Stock option backdating
Some Bay Area companies have announced that they've been contacted by the U.S. Attorney's office in Northern California. Typically the contact comes in the form of a grand jury subpoena. They include:
Applied Micro Circuits
Marvell Technology Group
Maxim Integrated Products
Source: Wall Street Journal database
The IRS, too, "will follow up on every company and the relevant executives for each case where it is determined that abuses have occurred," said IRS Commissioner Mark Everson.
Currently, more than 100 companies, largely from the technology sector, are under investigation by the SEC for possible fraudulent reporting of stock option grants to their top executives, said Linda Thomsen, director of the SEC's enforcement division. So far, the Justice Department and the SEC have filed civil and criminal charges against former top executives from two technology companies: Brocade Communications Systems and Comverse Technology. Two former Brocade executives pleaded not guilty to those charges last week.

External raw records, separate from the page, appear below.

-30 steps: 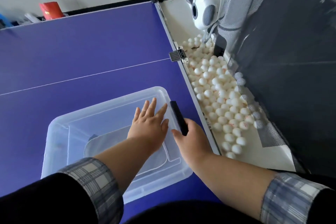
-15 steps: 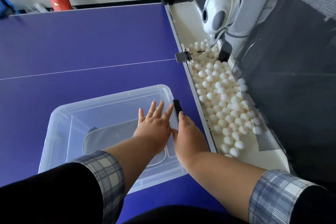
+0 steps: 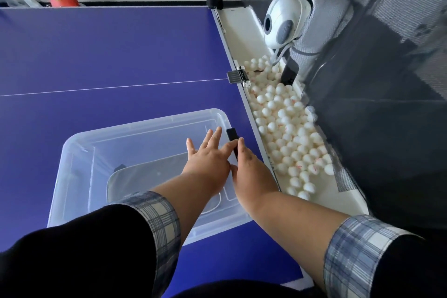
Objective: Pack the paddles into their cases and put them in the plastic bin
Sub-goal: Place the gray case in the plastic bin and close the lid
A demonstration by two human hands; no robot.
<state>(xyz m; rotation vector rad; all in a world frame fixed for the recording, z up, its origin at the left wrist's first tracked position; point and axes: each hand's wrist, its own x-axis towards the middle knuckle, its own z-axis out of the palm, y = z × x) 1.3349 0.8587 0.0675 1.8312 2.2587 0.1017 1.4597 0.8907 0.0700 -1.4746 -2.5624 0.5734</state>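
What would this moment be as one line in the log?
left hand: open, flat over plastic bin | right hand: holding black case edge at bin's right rim | bin: one cased paddle inside

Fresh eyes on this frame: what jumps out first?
Two bare hands, left and right, meet over the right end of a clear bin on a purple table; the right grips a thin black object. Right of the table, a white tray holds a heap of balls below a white ball machine.

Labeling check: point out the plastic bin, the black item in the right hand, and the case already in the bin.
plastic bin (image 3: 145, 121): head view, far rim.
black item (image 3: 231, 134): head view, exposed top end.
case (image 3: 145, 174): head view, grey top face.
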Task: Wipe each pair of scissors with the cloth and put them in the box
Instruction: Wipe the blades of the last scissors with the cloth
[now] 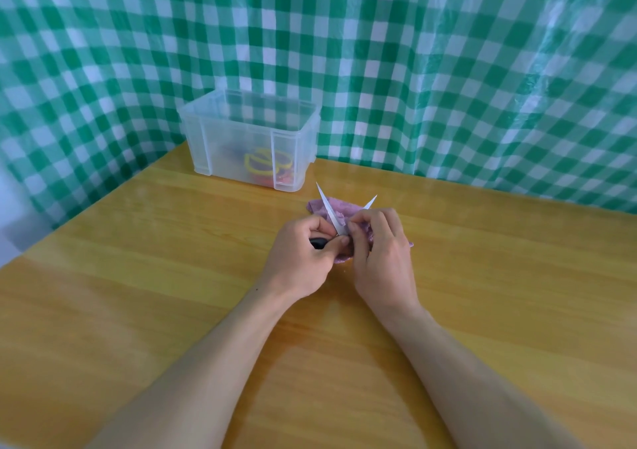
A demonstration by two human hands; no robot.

Stock option backdating refers to the practice of retroactively changing the date of a stock option grant to make it appear it was granted on a date when its value was lower, thereby multiplying the payoff when the options are exercised. While not necessarily illegal, the practice could run afoul of tax laws, securities regulations and fraud statutes if concealed from shareholders.

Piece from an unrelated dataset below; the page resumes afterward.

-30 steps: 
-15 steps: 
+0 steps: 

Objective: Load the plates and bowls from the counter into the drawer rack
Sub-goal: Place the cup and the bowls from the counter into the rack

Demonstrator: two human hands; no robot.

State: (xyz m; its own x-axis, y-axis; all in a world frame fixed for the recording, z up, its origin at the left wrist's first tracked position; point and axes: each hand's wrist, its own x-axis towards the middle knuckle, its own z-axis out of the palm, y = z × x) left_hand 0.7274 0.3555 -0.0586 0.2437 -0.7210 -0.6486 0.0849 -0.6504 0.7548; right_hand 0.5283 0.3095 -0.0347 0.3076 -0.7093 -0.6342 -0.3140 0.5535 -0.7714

Senate committee leaders voiced disgust at the allegedly fraudulent practices and urged the enforcement officials to advise them if changes in the law are necessary.

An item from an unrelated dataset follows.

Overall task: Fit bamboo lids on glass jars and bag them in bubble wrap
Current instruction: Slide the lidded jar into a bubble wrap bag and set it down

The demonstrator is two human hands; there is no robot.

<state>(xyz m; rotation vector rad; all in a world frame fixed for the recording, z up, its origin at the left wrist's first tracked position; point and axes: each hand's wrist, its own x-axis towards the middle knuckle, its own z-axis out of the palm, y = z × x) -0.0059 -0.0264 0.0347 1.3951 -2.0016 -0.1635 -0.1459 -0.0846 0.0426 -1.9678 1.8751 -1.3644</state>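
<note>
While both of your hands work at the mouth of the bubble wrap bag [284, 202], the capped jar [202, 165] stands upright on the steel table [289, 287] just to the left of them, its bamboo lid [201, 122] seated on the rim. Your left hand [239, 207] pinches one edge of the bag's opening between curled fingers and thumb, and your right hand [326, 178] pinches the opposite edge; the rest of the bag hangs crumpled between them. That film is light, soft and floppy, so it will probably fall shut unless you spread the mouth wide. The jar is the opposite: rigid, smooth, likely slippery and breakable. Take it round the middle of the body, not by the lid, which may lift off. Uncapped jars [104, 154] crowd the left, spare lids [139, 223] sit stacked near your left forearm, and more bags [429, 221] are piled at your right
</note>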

"It is behavior that ignores the concept of an 'honest day's pay' and replaces it with a phrase that we hear all too often today, 'I'll get mine,'" said Sen. Chuck Grassley, the Iowa Republican who serves as committee chairman.
Montana Sen. Max Baucus, the committee's Democratic co-chairman, said the stock option scandal is indicative of a broader problem--overpaid executives. "It is high time that we tried to close the loopholes (in tax laws)," he said.
The senators indicated they were weighing a number of legislative options, including changes to--or even a repeal of--a section of the tax code that puts a $1 million cap on the amount of employee compensation that firms can deduct from their income taxes. The measure, enacted in 1993, had been intended to stave off "excessive" executive pay, "but it really hasn't worked," said Grassley, who said he voted against the bill containing that provision. "Companies have found ways to get around it, and frankly it has more holes in it than Swiss cheese."
The federal officials said they didn't see the need for additional congressional action right now. New SEC rules that go into effect next year, for instance, would require more detailed reports of executives' compensation and a broader discussion and analysis of a company's compensation practices, and are designed to foster increased transparency, Thomsen said.
"These issues cannot be reformed by Congress," said the IRS' Everson. "They're going to have to be reformed by American business."